▸ TASK TO COMPLETE
Would you print the whole listing again, exactly?
--------------------
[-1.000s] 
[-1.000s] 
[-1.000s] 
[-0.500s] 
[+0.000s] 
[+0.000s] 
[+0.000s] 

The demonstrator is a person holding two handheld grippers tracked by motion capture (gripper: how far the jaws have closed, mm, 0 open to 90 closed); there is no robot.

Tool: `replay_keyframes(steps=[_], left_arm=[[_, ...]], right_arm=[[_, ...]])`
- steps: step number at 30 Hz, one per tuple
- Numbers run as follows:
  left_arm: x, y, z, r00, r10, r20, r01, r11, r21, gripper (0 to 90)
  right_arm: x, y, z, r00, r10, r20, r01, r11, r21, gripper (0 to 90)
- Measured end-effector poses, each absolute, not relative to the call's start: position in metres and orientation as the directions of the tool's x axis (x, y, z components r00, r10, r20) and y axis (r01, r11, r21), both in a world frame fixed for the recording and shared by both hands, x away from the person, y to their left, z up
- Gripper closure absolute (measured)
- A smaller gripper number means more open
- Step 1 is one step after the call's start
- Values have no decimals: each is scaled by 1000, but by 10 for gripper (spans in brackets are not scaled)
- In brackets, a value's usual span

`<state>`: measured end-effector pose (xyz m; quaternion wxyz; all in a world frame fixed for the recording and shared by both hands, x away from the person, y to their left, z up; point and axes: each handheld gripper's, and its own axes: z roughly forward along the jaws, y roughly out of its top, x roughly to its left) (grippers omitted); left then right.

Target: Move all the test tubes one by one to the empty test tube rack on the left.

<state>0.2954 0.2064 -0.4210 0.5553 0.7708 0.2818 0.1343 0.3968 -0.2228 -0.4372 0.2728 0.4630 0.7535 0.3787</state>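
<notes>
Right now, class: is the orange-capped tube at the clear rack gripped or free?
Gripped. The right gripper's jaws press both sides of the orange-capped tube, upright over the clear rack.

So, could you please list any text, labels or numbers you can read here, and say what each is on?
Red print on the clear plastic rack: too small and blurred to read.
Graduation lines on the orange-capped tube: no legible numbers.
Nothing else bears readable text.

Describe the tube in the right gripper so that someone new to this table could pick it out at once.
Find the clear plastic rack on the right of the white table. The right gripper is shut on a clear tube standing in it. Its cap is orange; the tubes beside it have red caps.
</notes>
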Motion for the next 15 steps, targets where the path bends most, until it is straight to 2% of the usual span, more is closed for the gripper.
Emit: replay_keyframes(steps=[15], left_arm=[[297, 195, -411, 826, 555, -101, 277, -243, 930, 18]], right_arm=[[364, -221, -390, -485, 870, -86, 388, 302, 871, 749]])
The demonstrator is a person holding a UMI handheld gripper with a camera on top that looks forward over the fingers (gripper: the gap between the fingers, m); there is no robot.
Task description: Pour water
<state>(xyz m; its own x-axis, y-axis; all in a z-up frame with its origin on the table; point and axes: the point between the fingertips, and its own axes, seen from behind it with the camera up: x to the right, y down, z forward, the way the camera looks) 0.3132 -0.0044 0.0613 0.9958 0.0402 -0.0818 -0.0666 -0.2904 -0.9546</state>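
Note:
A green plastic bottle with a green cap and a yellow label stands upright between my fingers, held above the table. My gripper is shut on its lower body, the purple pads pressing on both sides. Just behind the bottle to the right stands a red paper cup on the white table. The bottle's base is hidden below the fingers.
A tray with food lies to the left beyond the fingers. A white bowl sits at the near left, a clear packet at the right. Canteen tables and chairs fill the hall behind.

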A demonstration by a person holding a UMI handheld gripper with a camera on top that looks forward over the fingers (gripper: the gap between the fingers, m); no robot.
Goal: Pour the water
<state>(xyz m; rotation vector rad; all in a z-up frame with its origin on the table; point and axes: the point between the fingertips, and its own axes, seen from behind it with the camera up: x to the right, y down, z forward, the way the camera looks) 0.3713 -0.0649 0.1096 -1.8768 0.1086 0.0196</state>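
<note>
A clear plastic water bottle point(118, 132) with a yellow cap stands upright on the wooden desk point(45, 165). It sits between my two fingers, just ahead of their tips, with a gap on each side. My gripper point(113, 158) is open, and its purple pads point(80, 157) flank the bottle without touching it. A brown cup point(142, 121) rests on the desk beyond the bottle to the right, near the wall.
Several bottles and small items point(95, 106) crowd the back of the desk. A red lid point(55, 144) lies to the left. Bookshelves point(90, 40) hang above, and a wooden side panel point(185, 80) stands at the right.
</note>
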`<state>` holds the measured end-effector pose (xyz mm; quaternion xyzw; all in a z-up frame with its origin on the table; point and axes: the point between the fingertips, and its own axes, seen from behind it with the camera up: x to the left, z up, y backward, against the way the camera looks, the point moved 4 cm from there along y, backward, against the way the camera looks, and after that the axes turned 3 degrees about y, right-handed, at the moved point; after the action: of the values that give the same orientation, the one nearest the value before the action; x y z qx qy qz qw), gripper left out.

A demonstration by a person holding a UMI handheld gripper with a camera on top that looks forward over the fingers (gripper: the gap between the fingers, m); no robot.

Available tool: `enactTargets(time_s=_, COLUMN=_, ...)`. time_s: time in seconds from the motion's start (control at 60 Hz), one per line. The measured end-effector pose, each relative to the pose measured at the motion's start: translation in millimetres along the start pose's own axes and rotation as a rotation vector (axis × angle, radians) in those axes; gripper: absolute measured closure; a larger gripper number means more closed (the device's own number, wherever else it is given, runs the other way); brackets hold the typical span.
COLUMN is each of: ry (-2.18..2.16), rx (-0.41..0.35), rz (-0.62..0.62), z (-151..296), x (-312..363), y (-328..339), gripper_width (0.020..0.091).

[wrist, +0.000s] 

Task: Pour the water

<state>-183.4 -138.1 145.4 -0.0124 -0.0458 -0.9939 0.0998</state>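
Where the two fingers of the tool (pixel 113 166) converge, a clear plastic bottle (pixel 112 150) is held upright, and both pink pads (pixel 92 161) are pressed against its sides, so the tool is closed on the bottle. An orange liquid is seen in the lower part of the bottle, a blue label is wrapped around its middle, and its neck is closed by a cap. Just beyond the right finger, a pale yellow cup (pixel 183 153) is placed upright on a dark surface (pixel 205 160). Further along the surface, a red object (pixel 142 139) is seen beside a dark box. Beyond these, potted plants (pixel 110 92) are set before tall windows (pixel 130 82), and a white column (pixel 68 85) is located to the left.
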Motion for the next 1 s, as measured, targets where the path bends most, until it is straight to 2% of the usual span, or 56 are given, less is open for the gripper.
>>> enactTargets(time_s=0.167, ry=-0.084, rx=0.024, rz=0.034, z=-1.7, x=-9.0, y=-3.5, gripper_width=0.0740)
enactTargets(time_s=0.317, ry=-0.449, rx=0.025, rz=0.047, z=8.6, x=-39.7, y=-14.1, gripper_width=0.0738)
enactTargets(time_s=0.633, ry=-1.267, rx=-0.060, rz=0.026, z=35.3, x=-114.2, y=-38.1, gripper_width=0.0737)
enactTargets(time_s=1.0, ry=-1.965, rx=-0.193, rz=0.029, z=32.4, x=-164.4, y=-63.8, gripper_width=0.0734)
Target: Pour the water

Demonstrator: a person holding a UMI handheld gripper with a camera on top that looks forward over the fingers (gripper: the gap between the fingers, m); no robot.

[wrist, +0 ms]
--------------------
▸ ANSWER AREA
[-1.000s] 
[-1.000s] 
[-1.000s] 
[-0.500s] 
[+0.000s] 
[+0.000s] 
[+0.000s] 

The demonstrator is a person holding two handheld grippers tracked by motion capture (gripper: how far the jaws have closed, mm, 0 open to 90 closed); there is no robot.

Tool: `replay_keyframes(steps=[_], left_arm=[[_, ...]], right_arm=[[_, ...]])`
- steps: step number at 30 Hz, one per tuple
- Numbers run as follows:
  left_arm: x, y, z, r00, r10, r20, r01, r11, r21, gripper (0 to 90)
  right_arm: x, y, z, r00, r10, r20, r01, r11, r21, gripper (0 to 90)
- Measured end-effector poses, each absolute, not relative to the call's start: position in metres and orientation as the directions of the tool's x axis (x, y, z components r00, r10, r20) and y axis (r01, r11, r21), both in a world frame fixed for the recording and shared by both hands, x away from the person, y to their left, z up
- Gripper closure absolute (measured)
- A smaller gripper number means more open
- Step 1 is one step after the call's start
- Values have no decimals: each is scaled by 1000, but by 10 for gripper (spans in brackets are not scaled)
- In brackets, a value's usual span

`<state>`: measured end-effector pose (xyz m; quaternion wxyz; all in a world frame fixed for the recording and shared by both hands, x away from the person, y to their left, z up; point and axes: each handheld gripper's, and its own axes: z roughly forward along the jaws, y roughly out of its top, x roughly to its left) (grippers omitted); left then right.

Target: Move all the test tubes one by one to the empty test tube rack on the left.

<state>0.2954 0.2064 -0.4210 0.5553 0.7708 0.2818 0.1343 0.3968 -0.2228 -0.4372 0.2728 0.4630 0.7535 0.3787</state>
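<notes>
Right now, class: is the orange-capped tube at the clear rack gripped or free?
Gripped. The right gripper's jaws press both sides of the orange-capped tube, upright over the clear rack.

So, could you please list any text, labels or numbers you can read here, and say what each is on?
Red print on the clear plastic rack: too small and blurred to read.
Graduation lines on the orange-capped tube: no legible numbers.
Nothing else bears readable text.

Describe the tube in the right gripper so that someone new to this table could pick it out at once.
Find the clear plastic rack on the right of the white table. The right gripper is shut on a clear tube standing in it. Its cap is orange; the tubes beside it have red caps.
</notes>
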Motion for the next 15 steps, targets where the path bends most, until it is straight to 2% of the usual span, more is closed for the gripper.
Emit: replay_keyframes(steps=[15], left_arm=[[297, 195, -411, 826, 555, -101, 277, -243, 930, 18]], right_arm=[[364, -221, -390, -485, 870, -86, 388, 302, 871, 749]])
The demonstrator is a person holding a UMI handheld gripper with a camera on top that looks forward over the fingers (gripper: the gap between the fingers, m); there is no robot.
Task description: Pour water
<state>(xyz m; its own x-axis, y-axis; all in a z-up frame with its origin on the table; point and axes: the point between the fingertips, and its own axes, seen from behind it with the camera up: x to the right, y down, z forward, the way the camera looks) 0.3132 -0.0044 0.0613 0.9958 0.0402 -0.0818 -0.0666 -0.2904 -0.9546</state>
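Note:
A green plastic bottle with a green cap and a yellow label stands upright between my fingers, held above the table. My gripper is shut on its lower body, the purple pads pressing on both sides. Just behind the bottle to the right stands a red paper cup on the white table. The bottle's base is hidden below the fingers.
A tray with food lies to the left beyond the fingers. A white bowl sits at the near left, a clear packet at the right. Canteen tables and chairs fill the hall behind.
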
A demonstration by a person holding a UMI handheld gripper with a camera on top that looks forward over the fingers (gripper: the gap between the fingers, m); no robot.
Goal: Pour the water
<state>(xyz m; rotation vector rad; all in a z-up frame with its origin on the table; point and axes: the point between the fingertips, and its own axes, seen from behind it with the camera up: x to the right, y down, z forward, the way the camera looks) 0.3713 -0.0649 0.1096 -1.8768 0.1086 0.0196</state>
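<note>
A clear plastic water bottle point(118, 132) with a yellow cap stands upright on the wooden desk point(45, 165). It sits between my two fingers, just ahead of their tips, with a gap on each side. My gripper point(113, 158) is open, and its purple pads point(80, 157) flank the bottle without touching it. A brown cup point(142, 121) rests on the desk beyond the bottle to the right, near the wall.
Several bottles and small items point(95, 106) crowd the back of the desk. A red lid point(55, 144) lies to the left. Bookshelves point(90, 40) hang above, and a wooden side panel point(185, 80) stands at the right.
</note>
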`<state>` holds the measured end-effector pose (xyz mm; quaternion xyzw; all in a z-up frame with its origin on the table; point and axes: the point between the fingertips, and its own axes, seen from behind it with the camera up: x to the left, z up, y backward, against the way the camera looks, the point moved 4 cm from there along y, backward, against the way the camera looks, and after that the axes turned 3 degrees about y, right-handed, at the moved point; after the action: of the values that give the same orientation, the one nearest the value before the action; x y z qx qy qz qw), gripper left out.

A demonstration by a person holding a UMI handheld gripper with a camera on top that looks forward over the fingers (gripper: the gap between the fingers, m); no robot.

Available tool: `enactTargets(time_s=_, COLUMN=_, ...)`. time_s: time in seconds from the motion's start (control at 60 Hz), one per line. The measured end-effector pose, each relative to the pose measured at the motion's start: translation in millimetres along the start pose's own axes and rotation as a rotation vector (axis × angle, radians) in those axes; gripper: absolute measured closure; a larger gripper number means more closed (the device's own number, wherever else it is given, runs the other way); brackets hold the typical span.
COLUMN is each of: ry (-2.18..2.16), rx (-0.41..0.35), rz (-0.62..0.62), z (-151..296), x (-312..363), y (-328..339), gripper_width (0.020..0.091).

[wrist, +0.000s] 

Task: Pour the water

<state>-183.4 -138.1 145.4 -0.0124 -0.0458 -0.9939 0.0998</state>
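Where the two fingers of the tool (pixel 113 166) converge, a clear plastic bottle (pixel 112 150) is held upright, and both pink pads (pixel 92 161) are pressed against its sides, so the tool is closed on the bottle. An orange liquid is seen in the lower part of the bottle, a blue label is wrapped around its middle, and its neck is closed by a cap. Just beyond the right finger, a pale yellow cup (pixel 183 153) is placed upright on a dark surface (pixel 205 160). Further along the surface, a red object (pixel 142 139) is seen beside a dark box. Beyond these, potted plants (pixel 110 92) are set before tall windows (pixel 130 82), and a white column (pixel 68 85) is located to the left.
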Motion for the next 1 s, as measured, targets where the path bends most, until it is straight to 2% of the usual span, or 56 are given, less is open for the gripper.
>>> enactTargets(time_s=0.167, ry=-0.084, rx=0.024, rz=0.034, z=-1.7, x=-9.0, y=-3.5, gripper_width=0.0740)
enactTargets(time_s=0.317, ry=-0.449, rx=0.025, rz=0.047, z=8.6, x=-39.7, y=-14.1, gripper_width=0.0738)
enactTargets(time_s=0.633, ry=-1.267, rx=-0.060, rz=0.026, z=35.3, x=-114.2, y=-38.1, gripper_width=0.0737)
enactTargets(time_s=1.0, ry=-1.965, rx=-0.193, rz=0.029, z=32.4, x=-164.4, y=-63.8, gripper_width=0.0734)
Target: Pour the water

Demonstrator: a person holding a UMI handheld gripper with a camera on top that looks forward over the fingers (gripper: the gap between the fingers, m); no robot.

[wrist, +0 ms]

Now the output is complete.